If you prefer you can download the pdf here.

My unending gratitude to Matt and John Yuan (deputy publishers of 1First Comics) who volunteered way back on issue 1 to proofread (off the back of a plaintive twitter plea) and ending up both being great proofreaders and even better editors - constantly encouraging and giving little notes that never alter the fabric of the story but always help.

Stories this issue:

Notifications, Memories of War, Cold Caller, The Civil War, The Monster, Sign Unseen, Ghosts.

A4 Issue Four Notes!

Gah, two stories with War in the title. So annoying. Hadn't spotted it until now, but there it is. It will be my eternal shame.

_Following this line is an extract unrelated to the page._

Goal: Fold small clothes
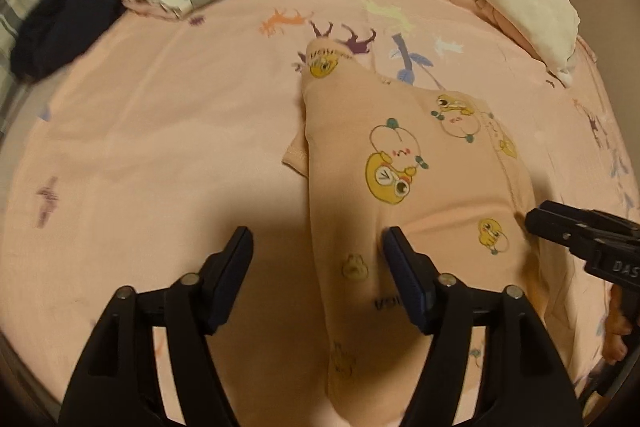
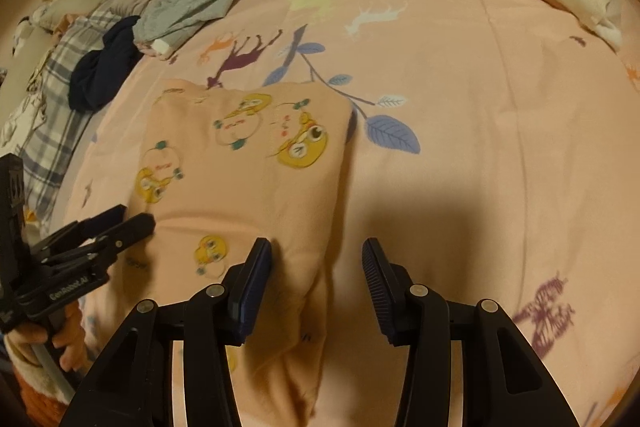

There were two things drilled in to me from English lessons in secondary school (which I did rather enjoy, I loved writing, and was told to apply for O-Levels early, so I did, and then I didn't do any work because I was fundamentally lazy - so failed it) anyway, the two things: never use the word got/gotten (I think this was my teachers personal bugbear, with teenagers writing "I got given a book then got a clip round the there and got out of there, before he got me" even I'm uncomfortable seeing the word "got" in anything I write) and never repeat a word if you can help it (obvious "I", "and" and so on are all fine). So two wars. Not good. Am annoyed. (Should point out, this is entirely a quirk of my own making!)

From hereon in there will likely be spoilers!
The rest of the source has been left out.